- Your assignment
The records below hold a stretch from the line with "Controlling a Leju" through the line with "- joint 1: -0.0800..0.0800"; return exactly those lines, ends included, and nothing more.

Stored records:
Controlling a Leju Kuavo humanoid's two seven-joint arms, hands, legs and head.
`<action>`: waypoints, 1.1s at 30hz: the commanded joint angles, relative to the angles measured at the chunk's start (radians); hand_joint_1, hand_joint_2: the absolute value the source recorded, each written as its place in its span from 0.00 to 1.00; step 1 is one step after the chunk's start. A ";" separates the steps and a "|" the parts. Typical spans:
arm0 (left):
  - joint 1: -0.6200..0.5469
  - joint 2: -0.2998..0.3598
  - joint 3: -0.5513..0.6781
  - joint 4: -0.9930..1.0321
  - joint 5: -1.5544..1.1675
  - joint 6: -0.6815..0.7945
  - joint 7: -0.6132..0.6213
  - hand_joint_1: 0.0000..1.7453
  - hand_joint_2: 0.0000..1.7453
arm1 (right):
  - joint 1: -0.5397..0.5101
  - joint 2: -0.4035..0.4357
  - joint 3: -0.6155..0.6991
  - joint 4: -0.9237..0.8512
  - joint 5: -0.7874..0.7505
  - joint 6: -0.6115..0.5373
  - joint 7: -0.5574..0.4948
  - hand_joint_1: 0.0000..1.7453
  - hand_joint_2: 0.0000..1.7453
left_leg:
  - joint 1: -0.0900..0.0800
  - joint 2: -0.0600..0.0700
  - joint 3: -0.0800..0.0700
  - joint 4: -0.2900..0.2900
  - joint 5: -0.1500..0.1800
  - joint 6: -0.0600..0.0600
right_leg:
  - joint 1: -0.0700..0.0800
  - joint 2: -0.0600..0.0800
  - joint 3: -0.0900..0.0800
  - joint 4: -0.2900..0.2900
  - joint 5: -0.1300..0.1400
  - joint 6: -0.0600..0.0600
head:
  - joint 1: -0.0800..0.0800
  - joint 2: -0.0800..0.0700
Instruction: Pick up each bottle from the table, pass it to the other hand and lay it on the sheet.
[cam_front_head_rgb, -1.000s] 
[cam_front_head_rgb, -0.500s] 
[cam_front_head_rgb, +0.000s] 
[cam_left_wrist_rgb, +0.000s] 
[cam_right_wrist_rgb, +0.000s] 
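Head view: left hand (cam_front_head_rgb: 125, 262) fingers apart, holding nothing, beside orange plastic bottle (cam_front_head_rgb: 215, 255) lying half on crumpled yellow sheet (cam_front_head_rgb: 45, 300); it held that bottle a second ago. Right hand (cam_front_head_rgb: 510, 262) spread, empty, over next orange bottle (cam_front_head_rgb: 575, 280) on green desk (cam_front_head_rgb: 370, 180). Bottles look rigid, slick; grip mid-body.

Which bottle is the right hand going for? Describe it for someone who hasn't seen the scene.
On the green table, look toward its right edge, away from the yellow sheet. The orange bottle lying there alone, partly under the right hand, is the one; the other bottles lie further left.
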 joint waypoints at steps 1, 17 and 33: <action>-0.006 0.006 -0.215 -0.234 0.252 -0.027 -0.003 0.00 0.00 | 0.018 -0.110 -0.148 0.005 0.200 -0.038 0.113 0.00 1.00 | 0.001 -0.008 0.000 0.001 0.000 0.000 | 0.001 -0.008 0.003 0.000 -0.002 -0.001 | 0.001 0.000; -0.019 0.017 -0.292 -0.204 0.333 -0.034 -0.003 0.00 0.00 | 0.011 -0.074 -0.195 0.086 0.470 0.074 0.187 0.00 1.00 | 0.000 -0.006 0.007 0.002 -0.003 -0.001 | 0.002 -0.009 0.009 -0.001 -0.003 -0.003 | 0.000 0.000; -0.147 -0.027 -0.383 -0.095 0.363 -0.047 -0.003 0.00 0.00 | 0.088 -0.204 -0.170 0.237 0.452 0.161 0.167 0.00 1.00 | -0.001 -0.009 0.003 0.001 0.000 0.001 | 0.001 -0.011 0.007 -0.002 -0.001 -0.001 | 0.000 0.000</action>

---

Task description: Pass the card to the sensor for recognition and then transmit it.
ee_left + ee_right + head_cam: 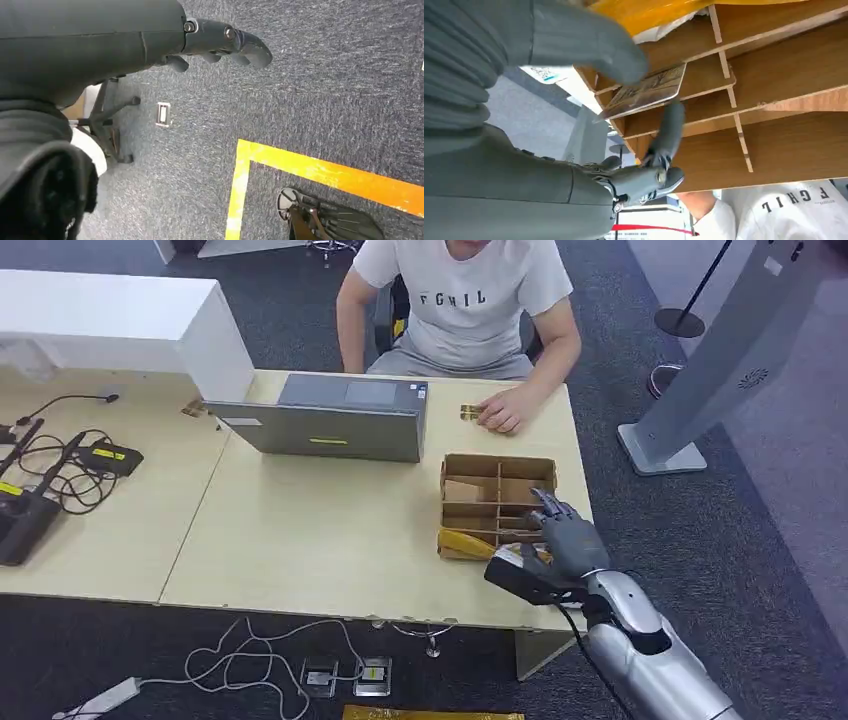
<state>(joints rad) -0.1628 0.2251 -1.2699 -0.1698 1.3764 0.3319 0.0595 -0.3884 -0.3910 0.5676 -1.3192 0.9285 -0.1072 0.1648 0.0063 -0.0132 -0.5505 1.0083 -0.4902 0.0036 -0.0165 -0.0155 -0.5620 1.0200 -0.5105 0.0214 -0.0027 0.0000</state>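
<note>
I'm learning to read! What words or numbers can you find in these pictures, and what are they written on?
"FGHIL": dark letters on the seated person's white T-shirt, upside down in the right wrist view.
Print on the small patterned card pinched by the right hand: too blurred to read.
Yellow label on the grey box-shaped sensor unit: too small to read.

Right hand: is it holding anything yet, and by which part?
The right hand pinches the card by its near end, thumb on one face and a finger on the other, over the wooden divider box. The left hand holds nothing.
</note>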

- Answer to the exercise
Controlling a Leju Kuavo humanoid's two seven-joint arms, hands, legs and head.
`<action>`: waypoints, 1.1s at 30hz: the commanded joint angles, relative to the angles measured at the chunk's start (radians); hand_joint_1, hand_joint_2: the absolute value the source recorded, each written as its place in its span from 0.00 to 1.00; step 1 is one step after the chunk's start. A ";" separates the steps and a "|" the parts. Typical spans:
arm0 (left):
  - joint 1: -0.6200..0.5469
  - joint 2: -0.2998..0.3598
  - joint 3: -0.5513..0.6781
  - joint 4: -0.9930..1.0321
  - joint 5: -1.5544..1.1675
  - joint 6: -0.6815..0.7945
  - joint 7: -0.6132..0.6213
  - hand_joint_1: 0.0000..1.7453
  - hand_joint_2: 0.0000..1.7453
arm1 (right):
  - joint 1: -0.5397..0.5101
  - joint 2: -0.4035..0.4357
  - joint 3: -0.6155..0.6991
  - joint 4: -0.9237..0.8512
  - joint 5: -0.7874..0.7505
  - joint 6: -0.6115..0.5373
  - joint 7: -0.5574..0.4948
  - hand_joint_1: 0.0000..1.7453
  - hand_joint_2: 0.0000..1.7453
left_leg:
  - joint 1: -0.0900..0.0800
  - joint 2: -0.0600..0.0700
  - joint 3: -0.0800..0.0700
  - joint 4: -0.2900..0.2900
  - joint 5: -0.1500..0.1800
  - joint 6: -0.0600..0.0600
right_leg:
  - joint 1: -0.0700..0.0800
  - joint 2: -0.0600..0.0800
  - joint 3: -0.0900..0.0800
  - joint 4: -0.2900..0.2900
  - joint 5: -0.1300..0.1400
  - joint 6: -0.0600..0.0600
head:
  - joint 1: -0.0800..0.0800

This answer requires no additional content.